• [Provided data]:
==================================================

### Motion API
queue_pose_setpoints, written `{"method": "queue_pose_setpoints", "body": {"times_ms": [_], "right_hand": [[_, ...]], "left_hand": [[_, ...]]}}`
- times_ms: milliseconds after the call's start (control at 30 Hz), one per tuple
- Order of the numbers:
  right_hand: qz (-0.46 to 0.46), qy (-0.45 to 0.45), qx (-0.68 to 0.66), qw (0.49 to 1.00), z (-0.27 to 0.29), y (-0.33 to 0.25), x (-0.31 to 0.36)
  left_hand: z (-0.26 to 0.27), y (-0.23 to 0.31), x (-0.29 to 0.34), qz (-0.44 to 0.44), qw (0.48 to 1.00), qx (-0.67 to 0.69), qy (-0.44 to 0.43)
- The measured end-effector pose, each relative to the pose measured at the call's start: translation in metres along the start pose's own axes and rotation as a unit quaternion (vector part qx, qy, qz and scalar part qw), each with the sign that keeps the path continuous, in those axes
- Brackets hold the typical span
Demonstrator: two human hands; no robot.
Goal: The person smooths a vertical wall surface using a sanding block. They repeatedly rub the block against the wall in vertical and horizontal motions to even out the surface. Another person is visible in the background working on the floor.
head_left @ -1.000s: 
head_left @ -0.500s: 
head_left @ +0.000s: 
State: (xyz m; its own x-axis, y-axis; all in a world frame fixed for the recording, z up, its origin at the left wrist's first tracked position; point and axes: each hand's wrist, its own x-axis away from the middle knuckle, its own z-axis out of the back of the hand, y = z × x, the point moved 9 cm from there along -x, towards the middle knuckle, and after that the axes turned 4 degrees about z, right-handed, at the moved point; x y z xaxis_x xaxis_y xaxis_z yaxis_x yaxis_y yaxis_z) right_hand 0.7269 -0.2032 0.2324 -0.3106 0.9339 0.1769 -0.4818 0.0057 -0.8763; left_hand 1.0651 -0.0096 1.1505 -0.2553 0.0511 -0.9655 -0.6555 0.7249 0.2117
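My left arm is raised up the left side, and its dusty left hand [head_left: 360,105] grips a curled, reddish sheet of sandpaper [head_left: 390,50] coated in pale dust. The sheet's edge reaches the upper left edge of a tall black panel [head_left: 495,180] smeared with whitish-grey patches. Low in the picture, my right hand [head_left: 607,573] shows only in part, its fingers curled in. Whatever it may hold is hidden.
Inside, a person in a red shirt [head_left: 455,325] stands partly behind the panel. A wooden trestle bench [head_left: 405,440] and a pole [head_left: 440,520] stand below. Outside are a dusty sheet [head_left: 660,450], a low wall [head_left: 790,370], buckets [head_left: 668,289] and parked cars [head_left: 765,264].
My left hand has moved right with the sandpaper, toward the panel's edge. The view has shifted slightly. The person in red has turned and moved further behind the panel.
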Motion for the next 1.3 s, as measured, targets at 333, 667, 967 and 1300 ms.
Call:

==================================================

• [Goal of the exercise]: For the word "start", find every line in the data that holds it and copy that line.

• [Response]:
- times_ms: milliseconds after the call's start (control at 30 Hz), one per tuple
- The measured end-effector pose, each relative to the pose measured at the call's start: translation in metres along the start pose's own axes and rotation as a unit quaternion (vector part qx, qy, qz and scalar part qw), each with the sign that keeps the path continuous, in those axes

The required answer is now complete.